**EXERCISE OBJECTIVE:** Output all of the data exactly as it appears, but leave out any pictures it contains.

**GIVEN DATA:**
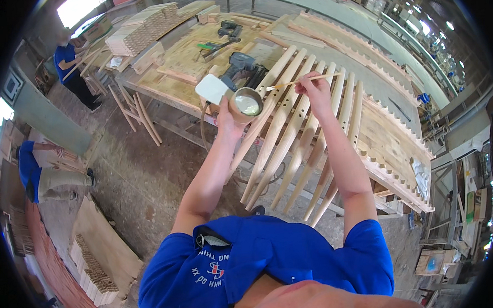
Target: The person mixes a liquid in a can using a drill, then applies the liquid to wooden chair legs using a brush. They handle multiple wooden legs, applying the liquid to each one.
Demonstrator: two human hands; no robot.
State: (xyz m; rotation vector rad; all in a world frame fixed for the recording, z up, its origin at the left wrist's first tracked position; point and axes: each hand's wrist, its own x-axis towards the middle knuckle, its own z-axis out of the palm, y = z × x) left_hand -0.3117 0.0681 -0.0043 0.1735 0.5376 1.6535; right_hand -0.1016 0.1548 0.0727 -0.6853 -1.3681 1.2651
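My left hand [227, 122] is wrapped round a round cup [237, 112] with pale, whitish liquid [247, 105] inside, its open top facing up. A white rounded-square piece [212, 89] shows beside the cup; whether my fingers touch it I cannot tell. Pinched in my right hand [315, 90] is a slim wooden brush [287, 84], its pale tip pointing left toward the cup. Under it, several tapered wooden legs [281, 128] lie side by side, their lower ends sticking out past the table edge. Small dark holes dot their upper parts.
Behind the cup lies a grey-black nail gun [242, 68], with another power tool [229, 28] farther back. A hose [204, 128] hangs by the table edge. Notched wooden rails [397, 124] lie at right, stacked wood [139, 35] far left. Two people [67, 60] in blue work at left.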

**EXERCISE RESPONSE:**
Target: The person mixes a liquid in a can using a drill, then applies the liquid to wooden chair legs using a brush. They handle multiple wooden legs, applying the liquid to each one.
Demonstrator: two human hands; no robot.
State: (xyz m; rotation vector rad; all in a world frame fixed for the recording, z up, its origin at the left wrist's first tracked position; point and axes: each hand's wrist, its own x-axis towards the middle knuckle, its own z-axis out of the palm, y = z × x) left_hand -0.3117 0.0681 -0.0043 0.1735 0.5376 1.6535; right_hand -0.1016 0.1548 0.0727 -0.6853 -1.3681 1.2651
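My left hand [227, 122] is wrapped round a round cup [237, 112] with pale, whitish liquid [247, 105] inside, its open top facing up. A white rounded-square piece [212, 89] shows beside the cup; whether my fingers touch it I cannot tell. Pinched in my right hand [315, 90] is a slim wooden brush [287, 84], its pale tip pointing left toward the cup. Under it, several tapered wooden legs [281, 128] lie side by side, their lower ends sticking out past the table edge. Small dark holes dot their upper parts.
Behind the cup lies a grey-black nail gun [242, 68], with another power tool [229, 28] farther back. A hose [204, 128] hangs by the table edge. Notched wooden rails [397, 124] lie at right, stacked wood [139, 35] far left. Two people [67, 60] in blue work at left.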

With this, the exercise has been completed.